=== Task statement ===
Pictures stay out, but every line of the data is copied exactly.

=== Information shown ===

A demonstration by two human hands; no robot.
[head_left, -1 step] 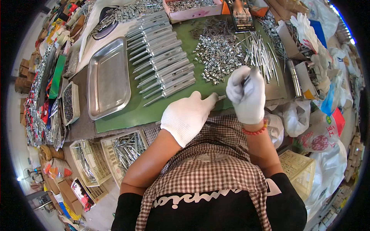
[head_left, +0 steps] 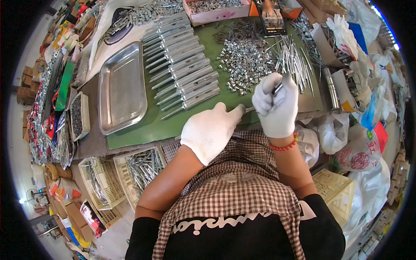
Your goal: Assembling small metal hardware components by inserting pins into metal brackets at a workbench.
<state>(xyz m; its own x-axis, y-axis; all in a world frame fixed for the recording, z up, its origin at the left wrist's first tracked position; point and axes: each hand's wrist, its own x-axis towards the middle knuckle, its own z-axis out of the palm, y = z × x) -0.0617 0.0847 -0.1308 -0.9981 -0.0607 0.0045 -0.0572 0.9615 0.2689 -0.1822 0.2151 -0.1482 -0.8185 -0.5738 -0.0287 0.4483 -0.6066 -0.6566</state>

=== Answer to this problem ===
A demonstration by two human hands; no robot.
[head_left, -1 step] 
[head_left, +0 steps] 
Your goal: Assembling small metal hardware components by inserting pins into metal brackets at a workbench.
<state>(xyz m; its own x-axis, y-axis; all in a world frame fixed for the recording, z up, its origin at the left wrist's first tracked position; point and axes: each hand's wrist, its own x-axis towards the middle knuckle, its own z-axis out of the palm, y = z × x) -0.0617 0.0847 -0.1308 -0.9981 -0.0607 0.0045 -0.0572 0.9615 0.2689 -0.1822 0.2151 -0.1482 -0.8185 -0.5738 -0.0287 0.4483 -0.6066 -0.6566</state>

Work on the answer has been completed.